_YOUR INSTRUCTIONS_:
Below are lines of data; restate word for word those running from the line containing "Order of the" to the line containing "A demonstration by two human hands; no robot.", inclusive, and no others.

_DATA SECTION_:
※

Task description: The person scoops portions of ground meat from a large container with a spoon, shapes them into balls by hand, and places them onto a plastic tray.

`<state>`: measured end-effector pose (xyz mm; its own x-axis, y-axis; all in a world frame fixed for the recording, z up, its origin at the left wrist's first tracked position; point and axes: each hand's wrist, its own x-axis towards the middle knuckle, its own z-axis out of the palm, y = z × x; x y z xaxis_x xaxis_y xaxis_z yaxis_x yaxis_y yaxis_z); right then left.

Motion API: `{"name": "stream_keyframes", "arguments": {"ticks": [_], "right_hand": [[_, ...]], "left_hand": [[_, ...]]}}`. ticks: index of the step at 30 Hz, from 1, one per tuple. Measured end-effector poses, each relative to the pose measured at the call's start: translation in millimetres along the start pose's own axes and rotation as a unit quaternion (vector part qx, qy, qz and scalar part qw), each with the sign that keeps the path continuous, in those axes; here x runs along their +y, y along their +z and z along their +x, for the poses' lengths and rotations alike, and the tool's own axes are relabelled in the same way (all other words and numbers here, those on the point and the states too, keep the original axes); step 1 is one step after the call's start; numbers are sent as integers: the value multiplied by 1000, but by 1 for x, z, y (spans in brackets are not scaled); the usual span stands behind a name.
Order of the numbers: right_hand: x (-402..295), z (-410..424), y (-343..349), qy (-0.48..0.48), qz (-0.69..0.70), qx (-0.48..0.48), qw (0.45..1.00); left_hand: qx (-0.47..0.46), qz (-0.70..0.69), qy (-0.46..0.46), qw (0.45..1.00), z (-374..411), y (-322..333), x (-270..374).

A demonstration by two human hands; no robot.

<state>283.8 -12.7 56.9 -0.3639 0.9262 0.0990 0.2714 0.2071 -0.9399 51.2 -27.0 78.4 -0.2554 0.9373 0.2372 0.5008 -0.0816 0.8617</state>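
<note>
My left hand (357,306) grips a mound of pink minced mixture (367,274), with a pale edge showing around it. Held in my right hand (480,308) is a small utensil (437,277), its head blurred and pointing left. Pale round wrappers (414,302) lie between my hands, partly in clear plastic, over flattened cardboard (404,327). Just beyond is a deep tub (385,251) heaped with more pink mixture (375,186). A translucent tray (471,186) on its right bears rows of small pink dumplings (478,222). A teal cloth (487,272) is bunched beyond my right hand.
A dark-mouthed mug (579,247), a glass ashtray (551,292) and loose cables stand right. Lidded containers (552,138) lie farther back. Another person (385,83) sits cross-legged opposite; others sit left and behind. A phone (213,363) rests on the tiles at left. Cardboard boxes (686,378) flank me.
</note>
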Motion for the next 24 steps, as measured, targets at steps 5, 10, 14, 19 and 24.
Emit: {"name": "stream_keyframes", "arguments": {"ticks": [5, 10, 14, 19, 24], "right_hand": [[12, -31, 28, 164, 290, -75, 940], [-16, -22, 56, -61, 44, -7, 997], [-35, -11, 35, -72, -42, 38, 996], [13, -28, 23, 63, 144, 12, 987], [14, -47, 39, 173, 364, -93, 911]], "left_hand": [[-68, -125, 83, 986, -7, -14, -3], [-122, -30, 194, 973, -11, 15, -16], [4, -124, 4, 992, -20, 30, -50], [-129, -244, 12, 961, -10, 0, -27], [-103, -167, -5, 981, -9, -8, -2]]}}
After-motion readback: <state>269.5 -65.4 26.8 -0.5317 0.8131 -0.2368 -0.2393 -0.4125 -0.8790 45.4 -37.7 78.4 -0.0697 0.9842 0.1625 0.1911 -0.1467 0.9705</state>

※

_ANSWER SECTION_:
Order of the numbers: right_hand: x (-402..295), z (-410..424), y (-343..349), qy (-0.48..0.48), qz (-0.69..0.70), qx (-0.48..0.48), qw (0.45..1.00); left_hand: qx (-0.47..0.46), qz (-0.70..0.69), qy (-0.46..0.46), qw (0.45..1.00), z (-374..411), y (-322..333), x (-270..374).

A demonstration by two human hands; no robot.

Nothing else goes with this output.